Reindex Aiven for DataHub search and graph indices Limited availability
Rebuild your OpenSearch indices for search and graph data if your search results or relationship graphs differ from the data in your metadata database. This is useful:
- After OpenSearch® data loss
- When an index is corrupt or inconsistent
- After wiping a cluster or re-provisioning the search backend
- After a schema or mapping change that requires a full reindexing
- For disaster recovery where SQL is intact, but OpenSearch is not
To reindex your indices, run the RestoreIndices upgrade task. This task rebuilds
the indices from the source of truth metadata_aspect_v2 SQL table. It
replays every aspect from the database back into search and graph stores.
You can run this at any time. Events are replayed asynchronously and existing reads keep working. Always test reindexing in a staging environment first.
Prerequisites
Get the URL for the GMS app:
- In your DataHub service, in the DataHub resources section,
open the Aiven App that ends in
-gms. - In the Connection information section, copy the Application URL.

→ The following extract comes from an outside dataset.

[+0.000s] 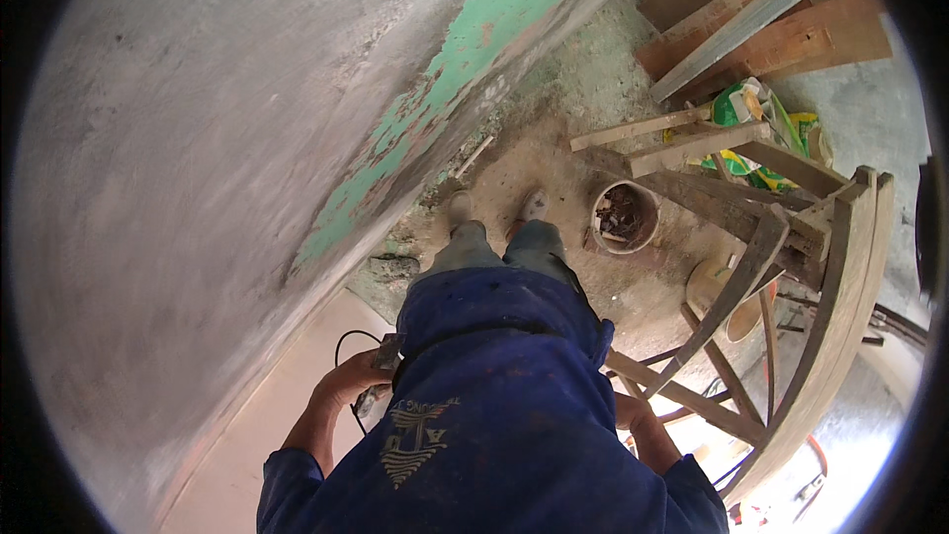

Run the restore indices task
-
In your DataHub service, go to the DataHub resources section.
-
Open the Aiven App that ends in
-upgrade. -
In the Environment variables section, click Edit.
-
On the Variables tab, add the following variables:
Key Value Description UPGRADE_JOBRestoreIndicesThe restore indices task. KAFKA_SCHEMAREGISTRY_URLGMS_APP_URL/schema-registry/api/Queries Kafka topic schemas for re-emitting events. The
GMS_APP_URLis the application URL for the GMS app. -
Optional: Add
UPGRADE_JOB_ARGSto include additional arguments:Arg Description -a cleanWipes each index before repopulating. Use when an index has stale documents that you don't want to carry over. -a batchSizeNumber of records per batch. -a urnBasedPaginationUses URN-based pagination instead of offset-based. Set to truefor large datasets.-a aspectNamesComma-separated list of aspect names to reindex. Use to speed up partial recoveries. For example, aspectNames=datasetProperties,ownership.-a urnLikeSQL LIKEpattern to filter URNs. Use to target specific entity types. For example,urnLike=urn:li:dataset:%to reindex all datasets. -
Click Save.
After setting the variables, the upgrade app restarts automatically. It's in the Building state until the reindexing completes.
-
When the upgrade app is in the Powered off state, remove the variables you added.